Os queijos feitos com leite pasteurizado também apresentam riscos à saúde se forem contaminados depois da fase de pasteurização – durante a produção ou amadurecimento, por exemplo. No ano passado, pelo menos nove produtores americanos de queijo fizeram grandes recalls. Cinco usavam leite pasteurizado e quatro, leite cru.

Dois dos recalls de queijo de leite cru aconteceram depois que o queijo foi associado a surtos de formas altamente tóxicas da bactéria E. coli.

Em um dos surtos, 38 pessoas em cinco estados americanos adoeceram por causa do queijo gouda de leite cru da Bravo Farms of Traver, na Califórnia, vendidos pela rede Costco. No segundo caso, oito pessoas em quatro estados adoeceram por causa de uma bactéria encontrada em queijos cremosos produzidos por Sally Jackson, uma pioneira na produção em Oroville, Washington.

Os técnicos ainda não afirmaram se nesses casos a contaminação esteve relacionada ao leite não-pasteurizado usado na produção do queijo. Entretanto, nenhum dos casos parece claramente pôr em questão a efetividade da norma dos 60 dias.

No caso da senhora Jackson, técnicos documentaram condições insalubres que podem ter influenciado nos riscos apresentados pelo queijo. No caso da Bravo, acusaram a companhia de embalar o produto para venda antes dos obrigatórios 60 dias de envelhecimento.

O curto tempo entre os dois surtos não podia ter sido pior para os produtores de queijo.

“As apostas estão altas”, disse Neville McNaughton, presidente da CheezSorce, consultoria em produção de queijos, e afirmou que o setor precisava apresentar melhorias significativas na segurança alimentar para além do envelhecimento dos produtos. Isso inclui a realização de testes do leite cru e dos produtos finais, além de assegurar uma melhor higiene. “A razão pela qual o setor pode vir a perder o direito de produzir queijo de leite cru é não ter conseguido provar que é seguro de um modo consistente.”

Todo este rebuliço se dá em torno de uma norma que alguns especialistas consideram um completo anacronismo. A norma da maturação foi criada no final dos anos 40 em resposta aos surtos de febre tifóide associados ao queijo.

Cientistas sabiam que queijos duros, como o cheddar, secavam ao envelhecer, o que os tornava menos receptivos a bactérias.

Por essa razão, os órgãos reguladores decidiram que, se o queijo não fosse feito com leite pasteurizado, deveria ser envelhecido. Mas a escolha do limite mínimo de 60 dias foi bastante arbitrária, de acordo com Dennis J. D’Amico, pesquisador sênior do Instituto Vermont de Queijo Artesanal da Universidade de Vermont.

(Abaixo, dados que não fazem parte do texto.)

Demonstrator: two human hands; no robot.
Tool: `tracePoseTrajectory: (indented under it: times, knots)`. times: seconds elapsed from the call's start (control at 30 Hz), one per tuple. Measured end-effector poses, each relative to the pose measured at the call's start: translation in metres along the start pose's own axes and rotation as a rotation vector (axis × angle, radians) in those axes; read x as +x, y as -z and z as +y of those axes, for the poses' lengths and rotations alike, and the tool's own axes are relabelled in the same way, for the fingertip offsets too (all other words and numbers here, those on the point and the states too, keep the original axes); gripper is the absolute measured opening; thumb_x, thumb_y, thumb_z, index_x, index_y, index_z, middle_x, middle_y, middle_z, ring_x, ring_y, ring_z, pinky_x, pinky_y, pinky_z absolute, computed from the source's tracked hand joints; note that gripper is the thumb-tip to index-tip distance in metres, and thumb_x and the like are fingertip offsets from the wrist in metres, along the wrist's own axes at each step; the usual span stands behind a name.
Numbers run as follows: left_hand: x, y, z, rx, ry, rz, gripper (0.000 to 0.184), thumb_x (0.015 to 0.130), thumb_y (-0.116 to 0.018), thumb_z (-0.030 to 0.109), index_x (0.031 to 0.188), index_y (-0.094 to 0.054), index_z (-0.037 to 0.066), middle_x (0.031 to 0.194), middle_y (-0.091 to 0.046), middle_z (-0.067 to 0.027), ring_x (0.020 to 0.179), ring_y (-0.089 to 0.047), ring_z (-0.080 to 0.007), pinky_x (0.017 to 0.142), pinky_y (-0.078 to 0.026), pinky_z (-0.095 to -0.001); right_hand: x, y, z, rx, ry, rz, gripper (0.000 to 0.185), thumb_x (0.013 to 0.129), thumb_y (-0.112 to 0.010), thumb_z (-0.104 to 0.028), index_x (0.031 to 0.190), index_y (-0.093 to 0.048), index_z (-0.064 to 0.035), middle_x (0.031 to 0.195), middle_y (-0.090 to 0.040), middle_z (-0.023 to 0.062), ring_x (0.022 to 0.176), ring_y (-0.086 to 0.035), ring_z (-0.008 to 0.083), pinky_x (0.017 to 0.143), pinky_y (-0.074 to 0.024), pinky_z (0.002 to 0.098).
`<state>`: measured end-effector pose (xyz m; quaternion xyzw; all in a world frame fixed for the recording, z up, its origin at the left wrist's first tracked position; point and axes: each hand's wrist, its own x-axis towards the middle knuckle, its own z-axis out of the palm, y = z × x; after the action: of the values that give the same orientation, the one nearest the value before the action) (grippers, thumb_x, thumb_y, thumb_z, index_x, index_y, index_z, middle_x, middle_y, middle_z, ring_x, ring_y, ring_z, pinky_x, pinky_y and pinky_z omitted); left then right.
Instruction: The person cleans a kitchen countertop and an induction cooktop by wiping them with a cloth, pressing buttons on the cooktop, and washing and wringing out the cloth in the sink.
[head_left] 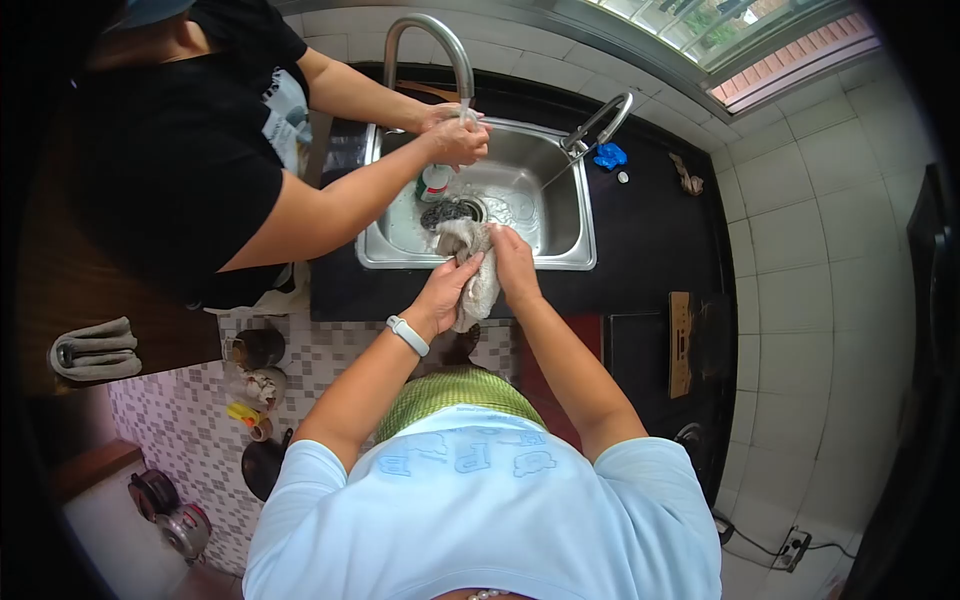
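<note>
A grey-white cloth (482,290) hangs bunched between my two hands at the front rim of the steel sink (575,262). My left hand (442,292), with a light band on its wrist, grips the cloth from the left side. On the right side, my right hand (513,262) has its fingers closed on the cloth's upper part. Just beyond the cloth, a dark scrubber (444,213) lies in the sink near the drain. Behind it stands a green and white container (433,183), partly under the other person's arm.
At the left, a person in black (180,150) holds both hands under the running tall faucet (430,22). A second faucet (605,115), a blue crumpled item (609,155) and a small white cap (623,177) are at the right. A folded towel (97,350) lies far left.
</note>
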<state>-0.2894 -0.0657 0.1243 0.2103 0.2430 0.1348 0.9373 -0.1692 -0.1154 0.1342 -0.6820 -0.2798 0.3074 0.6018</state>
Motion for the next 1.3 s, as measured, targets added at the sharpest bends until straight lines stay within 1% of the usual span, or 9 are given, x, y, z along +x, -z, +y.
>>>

Desde então, muita coisa mudou. Os agentes patogênicos primários que agora causam doenças associadas ao queijo, como formas tóxicas da E. coli e listeria, ou eram desconhecidas ou não causavam preocupação nos anos 40. E os queijeiros artesanais hoje produzem queijos cuja composição química difere enormemente daquela do cheddar duro básico de seis décadas atrás.

“A regra dos 60 dias não foi baseada em estudos realmente científicos,” afirmou D’Amico. “Os agentes patogênicos mudaram, assim como os queijos. Mas a regra não.”

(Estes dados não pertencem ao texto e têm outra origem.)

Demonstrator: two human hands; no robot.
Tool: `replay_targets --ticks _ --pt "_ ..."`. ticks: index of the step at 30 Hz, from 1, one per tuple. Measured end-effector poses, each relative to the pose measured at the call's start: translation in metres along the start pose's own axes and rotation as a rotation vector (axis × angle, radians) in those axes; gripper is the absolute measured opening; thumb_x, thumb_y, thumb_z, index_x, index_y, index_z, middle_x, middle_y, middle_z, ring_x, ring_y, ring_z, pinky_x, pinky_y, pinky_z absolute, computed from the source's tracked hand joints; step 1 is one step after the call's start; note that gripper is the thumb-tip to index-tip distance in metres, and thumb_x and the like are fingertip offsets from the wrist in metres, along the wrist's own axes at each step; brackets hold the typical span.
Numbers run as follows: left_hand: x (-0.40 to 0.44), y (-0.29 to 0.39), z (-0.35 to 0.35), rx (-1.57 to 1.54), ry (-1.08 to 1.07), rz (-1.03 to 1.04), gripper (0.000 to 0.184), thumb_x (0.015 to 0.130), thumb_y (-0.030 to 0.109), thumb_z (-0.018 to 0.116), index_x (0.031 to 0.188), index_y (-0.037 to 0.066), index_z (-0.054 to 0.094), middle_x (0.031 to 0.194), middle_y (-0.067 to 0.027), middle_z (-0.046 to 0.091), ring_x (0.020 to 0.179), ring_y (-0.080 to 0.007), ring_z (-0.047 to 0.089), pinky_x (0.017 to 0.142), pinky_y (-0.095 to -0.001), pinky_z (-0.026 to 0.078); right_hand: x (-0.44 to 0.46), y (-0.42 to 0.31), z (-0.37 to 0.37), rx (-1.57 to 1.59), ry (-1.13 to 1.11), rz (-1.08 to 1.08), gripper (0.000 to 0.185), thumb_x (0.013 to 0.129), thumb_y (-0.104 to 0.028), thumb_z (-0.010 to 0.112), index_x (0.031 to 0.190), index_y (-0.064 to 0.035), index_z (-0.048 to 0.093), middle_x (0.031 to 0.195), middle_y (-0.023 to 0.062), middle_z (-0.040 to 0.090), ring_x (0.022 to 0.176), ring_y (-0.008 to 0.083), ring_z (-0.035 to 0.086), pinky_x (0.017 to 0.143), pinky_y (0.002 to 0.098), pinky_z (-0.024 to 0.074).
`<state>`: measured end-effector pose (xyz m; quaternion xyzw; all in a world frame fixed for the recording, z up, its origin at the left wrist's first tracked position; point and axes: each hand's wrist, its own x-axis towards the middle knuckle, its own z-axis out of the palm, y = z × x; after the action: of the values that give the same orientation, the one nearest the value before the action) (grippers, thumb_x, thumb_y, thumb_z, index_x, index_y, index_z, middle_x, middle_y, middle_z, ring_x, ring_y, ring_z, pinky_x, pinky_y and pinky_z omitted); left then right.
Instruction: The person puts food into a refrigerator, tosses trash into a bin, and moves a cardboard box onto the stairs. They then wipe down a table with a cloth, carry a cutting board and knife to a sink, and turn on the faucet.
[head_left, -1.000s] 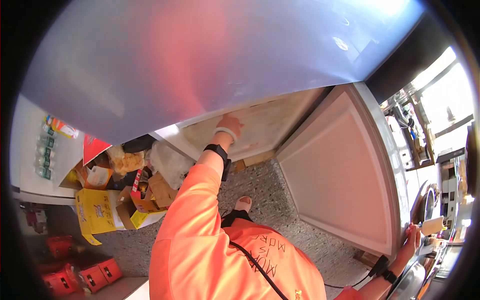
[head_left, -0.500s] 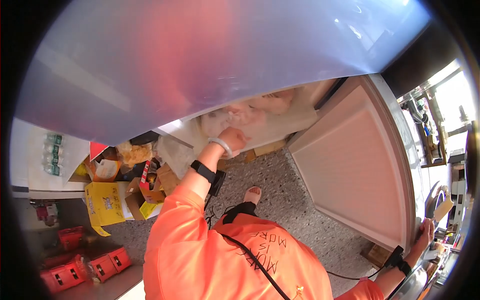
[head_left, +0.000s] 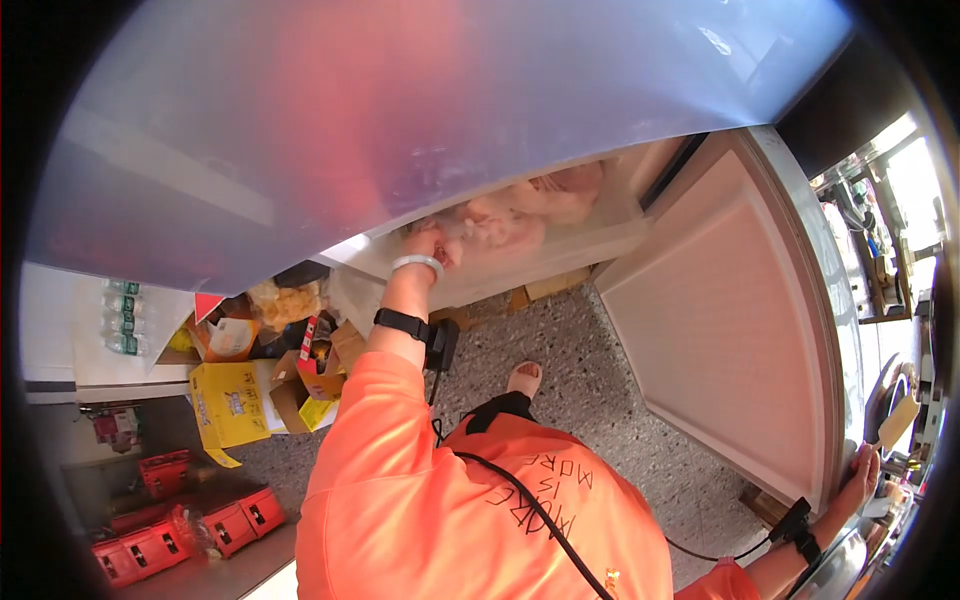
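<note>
My left hand (head_left: 430, 246), with a pale bangle and a black band at the wrist, reaches into an open freezer drawer (head_left: 480, 282). Its fingers are bent down at the drawer's left end, and their tips are hidden. Beside it lie clear plastic bags of pinkish frozen food (head_left: 515, 225), veiled by mist. My right hand (head_left: 858, 482) is far out to the right, against the outer edge of the open freezer door (head_left: 720, 310). Its fingers look stretched out along that edge, though they are small in view.
Above the drawer, a glossy blue-grey panel (head_left: 300, 120) fills the top. At left are a yellow carton (head_left: 232, 402), open boxes, bottles (head_left: 122, 318) and red cases (head_left: 150, 548). A sandalled foot (head_left: 524, 378) stands on the speckled floor (head_left: 590, 375). A black cable (head_left: 520, 495) crosses my orange top.
My left hand has moved left and deeper into the drawer, its fingers now bent down. The view has shifted slightly, and more of the bags shows. My right hand stays by the door edge.
</note>
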<state>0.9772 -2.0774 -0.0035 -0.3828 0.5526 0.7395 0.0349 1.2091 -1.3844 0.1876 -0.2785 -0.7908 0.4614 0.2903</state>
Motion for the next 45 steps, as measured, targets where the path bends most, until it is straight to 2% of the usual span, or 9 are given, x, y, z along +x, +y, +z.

D’Amico e Catherine W. Donnelly, codiretora do Instituto Vermont, publicaram um artigo no final do ano passado mostrando que a E. coli tóxica pode sobreviver no queijo por mais de um ano.

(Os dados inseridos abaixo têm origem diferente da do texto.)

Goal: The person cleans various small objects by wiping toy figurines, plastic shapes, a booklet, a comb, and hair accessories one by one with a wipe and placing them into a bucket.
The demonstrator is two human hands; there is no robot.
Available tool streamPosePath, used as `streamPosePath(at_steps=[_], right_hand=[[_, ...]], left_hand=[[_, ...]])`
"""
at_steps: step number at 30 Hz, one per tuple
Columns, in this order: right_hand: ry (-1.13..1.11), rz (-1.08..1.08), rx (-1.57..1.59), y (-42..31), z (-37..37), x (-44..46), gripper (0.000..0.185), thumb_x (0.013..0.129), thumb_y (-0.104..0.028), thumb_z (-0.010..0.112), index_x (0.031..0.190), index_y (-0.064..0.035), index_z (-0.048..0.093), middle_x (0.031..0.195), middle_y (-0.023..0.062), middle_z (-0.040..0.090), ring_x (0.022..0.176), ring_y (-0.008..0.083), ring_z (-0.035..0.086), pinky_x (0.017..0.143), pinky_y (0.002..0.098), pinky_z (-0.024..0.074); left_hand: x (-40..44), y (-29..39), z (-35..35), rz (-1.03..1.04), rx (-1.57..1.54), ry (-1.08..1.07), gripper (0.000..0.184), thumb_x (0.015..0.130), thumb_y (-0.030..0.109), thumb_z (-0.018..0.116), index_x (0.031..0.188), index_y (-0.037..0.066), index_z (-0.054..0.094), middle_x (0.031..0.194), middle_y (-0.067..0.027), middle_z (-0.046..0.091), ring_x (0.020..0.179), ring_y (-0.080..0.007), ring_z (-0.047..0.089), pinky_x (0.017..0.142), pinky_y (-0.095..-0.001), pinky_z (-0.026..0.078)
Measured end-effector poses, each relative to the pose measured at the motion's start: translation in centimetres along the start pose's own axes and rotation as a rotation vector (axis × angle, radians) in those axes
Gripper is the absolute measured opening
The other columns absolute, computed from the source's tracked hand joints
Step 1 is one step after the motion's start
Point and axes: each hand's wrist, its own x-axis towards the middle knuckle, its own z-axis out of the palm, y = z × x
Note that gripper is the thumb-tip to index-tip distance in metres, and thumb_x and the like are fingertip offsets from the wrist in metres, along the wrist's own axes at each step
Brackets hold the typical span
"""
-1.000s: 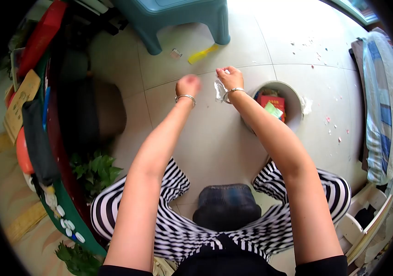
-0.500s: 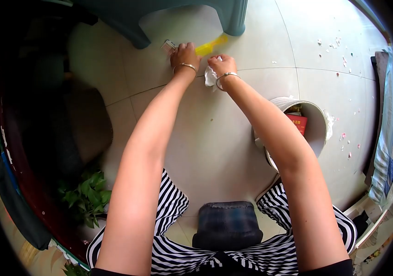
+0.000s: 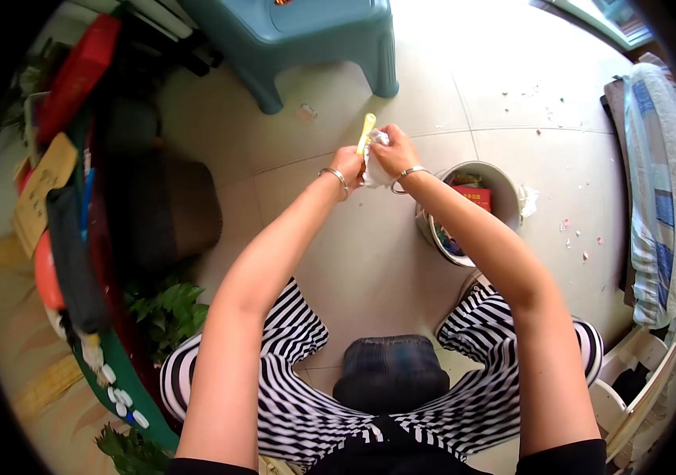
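Note:
My left hand (image 3: 348, 168) is closed round the lower part of a yellow plastic tool (image 3: 366, 133); its slim rounded handle end points up and away from me. Its working end is hidden by my fingers and the paper, so its exact kind does not show. In my right hand (image 3: 398, 152) a crumpled white tissue (image 3: 375, 170) is pinched and pressed against the tool. Both hands meet above the tiled floor, short of the stool. A small pale flat piece (image 3: 307, 112) lies on the floor beyond my left hand.
A blue-green plastic stool (image 3: 318, 47) stands ahead. Right of my hands is a waste bin (image 3: 504, 178) with a red box (image 3: 476, 196) inside. Small scraps (image 3: 566, 226) dot the floor at right. A leafy plant (image 3: 165, 309) and a dark chair-like shape (image 3: 187, 206) are at left.
Both hands have come nearer to me and together, lifting the yellow tool up to the tissue. The small pale piece by my left hand stays on the floor. The view has shifted.

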Motion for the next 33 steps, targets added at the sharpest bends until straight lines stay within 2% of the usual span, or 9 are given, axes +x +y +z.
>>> streamPosePath(at_steps=[3, 6, 10, 13, 17, 23, 26, 28, 33], right_hand=[[-0.021, -0.198, -0.100, -5.8, -3.8, -4.9, 0.023, 0.077, -0.020, 0.058, 0.095, -0.0048, 0.054, 0.095, 0.0198, 0.059, 0.087, 0.0370, 0.057, 0.075, 0.0407, 0.0456], [-0.002, -0.649, -0.282, -9.5, -7.3, -9.6, 0.017, 0.080, -0.019, 0.058, 0.088, -0.0052, 0.052, 0.085, 0.0149, 0.057, 0.079, 0.0348, 0.056, 0.069, 0.0399, 0.0453], [0.091, -0.792, -0.500, -12.8, -11.6, -15.0, 0.014, 0.083, -0.025, 0.052, 0.087, -0.0113, 0.051, 0.083, 0.0104, 0.055, 0.075, 0.0324, 0.059, 0.065, 0.0429, 0.0477], [0.316, -0.754, -0.664, -13.2, -14.1, -16.2, 0.011, 0.084, -0.021, 0.052, 0.087, -0.0107, 0.051, 0.083, 0.0091, 0.055, 0.066, 0.0319, 0.058, 0.057, 0.0418, 0.0479], [0.059, -0.936, -0.602, -13.8, -12.8, -22.8, 0.010, 0.080, -0.017, 0.055, 0.087, -0.0100, 0.051, 0.081, 0.0087, 0.055, 0.065, 0.0305, 0.058, 0.055, 0.0413, 0.0474], [0.262, -0.925, -0.572, -13.4, -13.2, -20.9, 0.009, 0.079, -0.008, 0.056, 0.087, -0.0086, 0.051, 0.081, 0.0094, 0.055, 0.067, 0.0332, 0.057, 0.056, 0.0394, 0.0462], [0.015, -1.047, -0.458, -15.3, -11.1, -23.9, 0.009, 0.080, -0.006, 0.054, 0.089, -0.0082, 0.051, 0.082, 0.0088, 0.055, 0.070, 0.0324, 0.057, 0.057, 0.0395, 0.0462], [0.072, -0.965, -0.592, -14.4, -10.4, -22.8, 0.007, 0.081, -0.007, 0.054, 0.088, -0.0083, 0.051, 0.084, 0.0092, 0.056, 0.068, 0.0335, 0.057, 0.056, 0.0398, 0.0460], [0.074, -1.059, -0.494, -16.3, -10.7, -23.1, 0.006, 0.083, -0.005, 0.050, 0.089, -0.0070, 0.050, 0.086, 0.0115, 0.056, 0.069, 0.0348, 0.057, 0.056, 0.0413, 0.0464]], left_hand=[[-6.8, 3.3, 2.2, 0.018, -0.087, -0.106, 0.013, 0.085, 0.006, 0.046, 0.094, 0.005, 0.055, 0.081, -0.0044, 0.060, 0.070, -0.0146, 0.060, 0.062, -0.0302, 0.051], [-15.1, 7.2, 5.0, 0.081, -0.041, -0.274, 0.023, 0.085, 0.004, 0.045, 0.107, 0.002, 0.050, 0.100, -0.0109, 0.058, 0.086, -0.0209, 0.062, 0.077, -0.0354, 0.053], [-23.9, 9.0, 7.4, 0.100, 0.056, -0.370, 0.030, 0.084, 0.003, 0.046, 0.114, -0.001, 0.046, 0.108, -0.0146, 0.056, 0.093, -0.0266, 0.061, 0.077, -0.0352, 0.054], [-28.2, 7.9, 8.3, 0.121, 0.075, -0.370, 0.031, 0.085, 0.004, 0.046, 0.115, -0.001, 0.045, 0.112, -0.0154, 0.055, 0.092, -0.0277, 0.061, 0.076, -0.0348, 0.054], [-30.5, 5.8, 9.6, 0.150, 0.097, -0.302, 0.033, 0.084, 0.003, 0.045, 0.117, -0.002, 0.044, 0.110, -0.0162, 0.056, 0.089, -0.0274, 0.062, 0.074, -0.0358, 0.054], [-30.1, 2.8, 10.4, 0.141, 0.132, -0.270, 0.033, 0.080, 0.003, 0.049, 0.113, 0.003, 0.049, 0.104, -0.0134, 0.057, 0.083, -0.0215, 0.063, 0.070, -0.0322, 0.055], [-26.3, 0.8, 10.1, 0.379, 0.255, -0.270, 0.029, 0.075, -0.004, 0.050, 0.104, -0.001, 0.051, 0.095, -0.0105, 0.057, 0.085, -0.0210, 0.062, 0.070, -0.0326, 0.055], [-29.7, 2.8, 10.5, 0.180, -0.164, -0.261, 0.028, 0.073, -0.010, 0.046, 0.099, -0.004, 0.049, 0.091, -0.0103, 0.055, 0.090, -0.0216, 0.059, 0.074, -0.0345, 0.053], [-28.2, 3.0, 11.4, 0.217, -0.314, -0.204, 0.029, 0.074, -0.011, 0.040, 0.100, -0.004, 0.048, 0.086, -0.0102, 0.054, 0.089, -0.0208, 0.059, 0.075, -0.0347, 0.051]])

Outro estudo, que publicaram em 2008, mostrou que os níveis de listeria aumentam em queijos cremosos, como o brie, durante a sua maturação, tornando-os potencialmente mais perigosos. Estes queijos têm composição mais úmida e se tornam menos ácidos ao envelhecer, condições que podem favorecer o desenvolvimento de bactérias.

D’Amico afirma que o envelhecimento pode ser eficaz na salvaguarda de queijos duros, desde que associado a um controle cuidadoso da qualidade do leite, melhores condições sanitárias e a realização de testes nas fábricas de queijo.

David Gremmels, presidente da American Cheese Society, disse que o setor precisa provar aos órgãos reguladores que fará mais para melhorar a segurança.

“O queijo de leite cru chegou para ficar”, afirmou Gremmels, que também é coproprietário do Rogue Creamery em Central Point, Oregon. “É vital que todos aceitemos que sejam feitos testes do leite, do ambiente e do produto, para assegurar que os queijos em distribuição sejam seguros”.